President Obama is said to feel liberated, in the sense that he can finally say what, and do as, he pleases — without much worry any more over political ramifications, including presidential and congressional elections. Obama’s lame-duck presidency has now devolved into the progressive bully pulpit that his base always longed for. Of course, his editorializing and executive orders may worry Hillary Clinton — much as Donald Trump’s pronouncements do his more circumspect Republican rivals.

Trump is a celebrity who tweets and phones his praise of and insults to comedians, athletes, and media kingpins. But so does Obama love the celebrity world. He is comfortable with Jay Z and Beyoncé, picks the Sweet Sixteen on live television, and has reminded us that he’s the LeBron of the Teleprompter, who won’t choke under the spotlights. Both see pop culture and the presidency as a fitting together perfectly.

Would the Chicago community-organizing cadre be that much different from the Trump Manhattan clique? Isn’t big-city know-how key to “fundamentally transforming” the country? Is there that much difference between Trump’s golden name tags and Obama’s faux Greek columns, vero possumus, “We are the ones we have been waiting for,” and cooling the planet and lowering the seas? …

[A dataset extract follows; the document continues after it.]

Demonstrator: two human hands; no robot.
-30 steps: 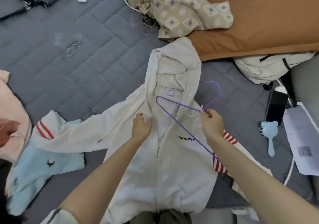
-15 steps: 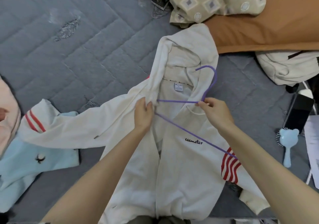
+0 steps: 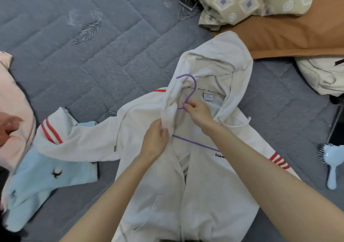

… In his current unbridled commentary and without worry over party politics, Obama has perhaps gone the full Trump — though in the opposite fashion of tossing out politically correct themes of the progressive Left, which lead to little concrete action. So Obama is Trump’s doppelgänger. The two see the world in similarly materialist — though, again, opposite — terms: Trump wants net worth to be the litmus test of political preparation (“The point is that you can’t be too greedy”), even as Obama professes that big money is a Romney-like 1 percent disqualification. Obama’s infamous communalistic quotes to the effect that you didn’t build that, at some point you’ve made enough money, and this is no time to profit are just bookends to Trump’s money-is-everything ideas that he built everything, he’s never going to make enough money, and it is always time to profit.